* _WHAT TO PRODUCE_
Please set down exactly the lines of the listing below from the line containing "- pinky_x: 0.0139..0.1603" through the line containing "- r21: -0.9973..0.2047", both lines included, leaving out all other lines.

:::

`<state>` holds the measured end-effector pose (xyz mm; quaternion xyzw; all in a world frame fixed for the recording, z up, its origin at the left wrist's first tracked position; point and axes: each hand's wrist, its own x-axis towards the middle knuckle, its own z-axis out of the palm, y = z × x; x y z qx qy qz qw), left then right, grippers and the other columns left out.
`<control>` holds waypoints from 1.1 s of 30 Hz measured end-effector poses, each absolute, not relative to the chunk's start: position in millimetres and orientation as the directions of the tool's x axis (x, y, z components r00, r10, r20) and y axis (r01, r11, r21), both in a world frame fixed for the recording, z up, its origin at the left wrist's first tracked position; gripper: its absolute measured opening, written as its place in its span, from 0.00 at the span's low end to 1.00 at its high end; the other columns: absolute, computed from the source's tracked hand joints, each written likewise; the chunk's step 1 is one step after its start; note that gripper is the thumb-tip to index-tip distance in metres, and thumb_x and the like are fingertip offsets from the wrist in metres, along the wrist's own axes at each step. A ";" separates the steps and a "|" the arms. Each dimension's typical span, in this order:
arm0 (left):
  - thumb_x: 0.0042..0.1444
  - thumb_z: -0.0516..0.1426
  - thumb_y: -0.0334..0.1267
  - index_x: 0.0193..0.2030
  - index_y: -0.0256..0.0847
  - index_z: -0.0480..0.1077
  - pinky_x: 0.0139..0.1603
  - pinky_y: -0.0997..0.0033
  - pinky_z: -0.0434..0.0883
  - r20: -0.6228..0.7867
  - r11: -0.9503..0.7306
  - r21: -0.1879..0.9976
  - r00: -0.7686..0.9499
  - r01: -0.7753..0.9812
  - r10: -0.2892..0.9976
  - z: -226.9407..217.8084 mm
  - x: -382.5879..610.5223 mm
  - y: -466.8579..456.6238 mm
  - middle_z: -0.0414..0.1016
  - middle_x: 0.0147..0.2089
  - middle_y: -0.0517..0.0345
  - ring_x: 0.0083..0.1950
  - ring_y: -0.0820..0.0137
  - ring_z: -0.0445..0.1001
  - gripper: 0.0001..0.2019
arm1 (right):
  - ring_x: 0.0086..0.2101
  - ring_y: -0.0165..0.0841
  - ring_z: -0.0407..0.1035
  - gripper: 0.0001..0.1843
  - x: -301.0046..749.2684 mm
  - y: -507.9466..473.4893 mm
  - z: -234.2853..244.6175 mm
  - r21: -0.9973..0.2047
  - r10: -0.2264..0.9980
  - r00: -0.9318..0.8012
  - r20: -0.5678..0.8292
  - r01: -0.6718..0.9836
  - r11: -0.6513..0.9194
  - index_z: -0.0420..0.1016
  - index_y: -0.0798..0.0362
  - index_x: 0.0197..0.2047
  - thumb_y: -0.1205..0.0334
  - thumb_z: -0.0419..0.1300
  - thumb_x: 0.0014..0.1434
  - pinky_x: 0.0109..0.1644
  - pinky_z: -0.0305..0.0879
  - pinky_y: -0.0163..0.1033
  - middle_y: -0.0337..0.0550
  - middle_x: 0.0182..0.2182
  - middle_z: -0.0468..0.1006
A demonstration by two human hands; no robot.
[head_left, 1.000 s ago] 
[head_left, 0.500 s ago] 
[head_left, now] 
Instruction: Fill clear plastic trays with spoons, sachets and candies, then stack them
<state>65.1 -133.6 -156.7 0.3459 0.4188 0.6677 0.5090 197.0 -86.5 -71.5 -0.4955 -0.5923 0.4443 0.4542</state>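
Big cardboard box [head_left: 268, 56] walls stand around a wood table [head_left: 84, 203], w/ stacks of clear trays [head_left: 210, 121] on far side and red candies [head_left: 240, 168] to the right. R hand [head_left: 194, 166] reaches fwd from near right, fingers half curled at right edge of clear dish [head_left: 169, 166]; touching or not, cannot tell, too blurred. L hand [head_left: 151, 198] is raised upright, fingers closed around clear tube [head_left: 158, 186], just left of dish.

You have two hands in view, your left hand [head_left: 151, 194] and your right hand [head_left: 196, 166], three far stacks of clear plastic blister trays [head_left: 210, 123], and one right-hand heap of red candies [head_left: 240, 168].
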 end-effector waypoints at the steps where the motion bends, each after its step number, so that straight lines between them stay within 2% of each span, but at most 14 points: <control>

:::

* _PROBLEM SOLUTION_
  - pinky_x: 0.0139..0.1603
  - pinky_y: -0.0997..0.0033
  - pinky_z: -0.0434..0.0883
  - r20: -0.6228..0.7867
  - r11: -0.9503..0.7306
  - r21: -0.1879..0.9976
  - r00: -0.7686..0.9499
  - r01: -0.7753..0.9812
  - r10: -0.2892..0.9976
  - z: -226.9407..217.8084 mm
  - x: -382.5879..610.5223 mm
  - y: -466.8579..456.6238 mm
  - middle_z: -0.0414..0.1016
  - middle_x: 0.0147..0.2089
  - middle_y: -0.0517..0.0345
  - ring_x: 0.0083..0.1950
  - ring_y: -0.0820..0.0137
  - ring_z: -0.0445..0.1001
  - gripper: 0.0001..0.2019
arm1 (right):
  - ring_x: 0.0086..0.2101
  - ring_y: -0.0165..0.0841
  - ring_z: -0.0407..0.1035
  - gripper: 0.0001..0.1843
  - x: -301.0046..749.2684 mm
  - y: -507.9466..473.4893 mm
  - z: -234.2853..244.6175 mm
  - r21: -0.9973..0.2047

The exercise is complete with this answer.